[WIP] infiniband support #2903

ailzhang · 2017-09-29T19:12:07Z

Currently Pytorch supports using 1 IB card. By default the first one in device list is used. Or you can manually specify the device name by setting .name="mlx5_1".

soumith · 2017-09-29T21:54:03Z

@pytorchbot add to whitelist

ezyang · 2017-10-20T14:23:30Z

@ailzhang What's the status on this patch? :)

xqding · 2017-10-25T03:55:15Z

I tried to compile from source with this patch and got the following complains:
pytorch/torch/lib/THD/base/data_channels/DataChannelGloo.cpp:7:43: fatal error: gloo/transport/ibverbs/device.h: No such file or directory #include "gloo/transport/ibverbs/device.h"

However, I do have the file gloo/transport/ibverbs/device.h.
Any thoughts on it?

ailzhang · 2017-10-25T04:33:29Z

This error was caused by missing header file in your temp build folder, which means "pytorch/torch/lib/tmp_install/include/gloo/transport/ibverbs/device.h" is missing. Could you please check that?

xqding · 2017-10-25T05:14:31Z

Just figured it out. I have to turn on the WITH_IBVERBS=1 in the file torch/lib/build_libs.sh.
Now it compiles fine. I will see if it works soon. Thanks.

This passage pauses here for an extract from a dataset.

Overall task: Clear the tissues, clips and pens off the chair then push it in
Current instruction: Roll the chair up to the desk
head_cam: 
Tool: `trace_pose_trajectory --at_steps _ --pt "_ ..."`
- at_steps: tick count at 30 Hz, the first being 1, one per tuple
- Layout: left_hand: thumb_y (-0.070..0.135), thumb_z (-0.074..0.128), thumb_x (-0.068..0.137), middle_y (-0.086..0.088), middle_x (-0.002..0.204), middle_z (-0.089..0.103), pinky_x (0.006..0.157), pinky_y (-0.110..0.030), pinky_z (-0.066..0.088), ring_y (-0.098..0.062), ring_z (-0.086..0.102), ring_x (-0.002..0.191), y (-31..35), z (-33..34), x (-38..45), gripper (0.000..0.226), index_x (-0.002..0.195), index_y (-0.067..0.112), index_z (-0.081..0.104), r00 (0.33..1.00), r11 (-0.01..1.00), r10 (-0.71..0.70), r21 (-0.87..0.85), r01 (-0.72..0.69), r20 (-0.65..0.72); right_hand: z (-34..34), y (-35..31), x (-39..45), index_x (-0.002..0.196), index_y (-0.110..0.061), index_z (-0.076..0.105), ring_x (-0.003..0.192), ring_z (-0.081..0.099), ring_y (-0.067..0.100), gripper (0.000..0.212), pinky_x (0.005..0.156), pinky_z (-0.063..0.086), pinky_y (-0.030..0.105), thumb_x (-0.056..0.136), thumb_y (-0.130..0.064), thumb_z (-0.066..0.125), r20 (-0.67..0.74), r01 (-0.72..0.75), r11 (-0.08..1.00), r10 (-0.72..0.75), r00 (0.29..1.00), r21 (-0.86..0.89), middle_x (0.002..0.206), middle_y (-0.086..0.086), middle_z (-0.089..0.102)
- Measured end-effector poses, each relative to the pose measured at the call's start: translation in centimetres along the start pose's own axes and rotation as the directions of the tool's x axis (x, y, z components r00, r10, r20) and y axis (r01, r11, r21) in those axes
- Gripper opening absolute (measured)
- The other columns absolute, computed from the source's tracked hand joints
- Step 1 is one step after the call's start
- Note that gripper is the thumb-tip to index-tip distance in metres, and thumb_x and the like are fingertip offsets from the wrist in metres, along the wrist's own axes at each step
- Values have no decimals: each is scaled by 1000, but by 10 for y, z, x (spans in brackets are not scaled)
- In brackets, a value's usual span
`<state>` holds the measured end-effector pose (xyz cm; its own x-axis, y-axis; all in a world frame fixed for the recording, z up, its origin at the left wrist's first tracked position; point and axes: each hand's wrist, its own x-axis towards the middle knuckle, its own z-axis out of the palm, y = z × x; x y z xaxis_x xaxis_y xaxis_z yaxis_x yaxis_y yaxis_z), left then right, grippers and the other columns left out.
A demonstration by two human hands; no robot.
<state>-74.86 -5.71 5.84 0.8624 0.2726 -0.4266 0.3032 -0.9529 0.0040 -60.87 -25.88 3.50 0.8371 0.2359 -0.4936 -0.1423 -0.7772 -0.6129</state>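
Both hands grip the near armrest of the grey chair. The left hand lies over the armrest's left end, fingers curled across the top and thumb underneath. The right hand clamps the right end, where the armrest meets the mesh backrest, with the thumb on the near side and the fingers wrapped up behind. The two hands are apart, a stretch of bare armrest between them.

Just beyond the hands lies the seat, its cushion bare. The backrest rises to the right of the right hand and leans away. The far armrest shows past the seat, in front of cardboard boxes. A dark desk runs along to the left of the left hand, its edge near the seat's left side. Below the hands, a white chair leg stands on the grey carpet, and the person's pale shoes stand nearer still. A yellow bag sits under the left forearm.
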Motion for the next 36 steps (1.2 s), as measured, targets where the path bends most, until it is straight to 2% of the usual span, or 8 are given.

xqding · 2017-10-25T18:26:47Z

I tried a similar script as this one https://github.com/pytorch/examples/blob/master/imagenet/main.py.
Here is the error messages:

Traceback (most recent call last):
File "./script/train_dist_gloo.py", line 99, in <module>
outputs = net(inputs)
File "/home/yuyou/apps/anaconda3/lib/python3.5/site-packages/torch/nn/modules/module.py", line 263, in __call__
result = self.forward(*input, **kwargs)
File "/home/yuyou/apps/anaconda3/lib/python3.5/site-packages/torch/nn/parallel/distributed.py", line 156, in forward
self._sync_params()
File "/home/yuyou/apps/anaconda3/lib/python3.5/site-packages/torch/nn/parallel/distributed.py", line 187, in _sync_params
dist.broadcast(flat_buffers, 0)
File "/home/yuyou/apps/anaconda3/lib/python3.5/site-packages/torch/distributed/__init__.py", line 198, in broadcast
return torch._C._dist_broadcast(tensor, src, group)
RuntimeError: [/home/yuyou/downloads/mypytorch2/pytorch/torch/lib/gloo/gloo/transport/ibverbs/buffer.cc:108] Read timeout LID: 34 QPN: 7435 PSN: 13656770
terminate called after throwing an instance of 'gloo::EnforceNotMet'
what():  [enforce fail at /home/yuyou/downloads/mypytorch2/pytorch/torch/lib/gloo/gloo/cuda.cu:249] error == cudaSuccess. 29 vs 0. Error at: /home/yuyou/downloads/mypyt\
orch2/pytorch/torch/lib/gloo/gloo/cuda.cu:249: driver shutting down

xqding · 2017-10-26T14:11:41Z

If I use the torch.distributed to average the gradient instead of torch.nn.parallel.DistributedDataParallel, the code works fine and has good scaling with the number of GPUs.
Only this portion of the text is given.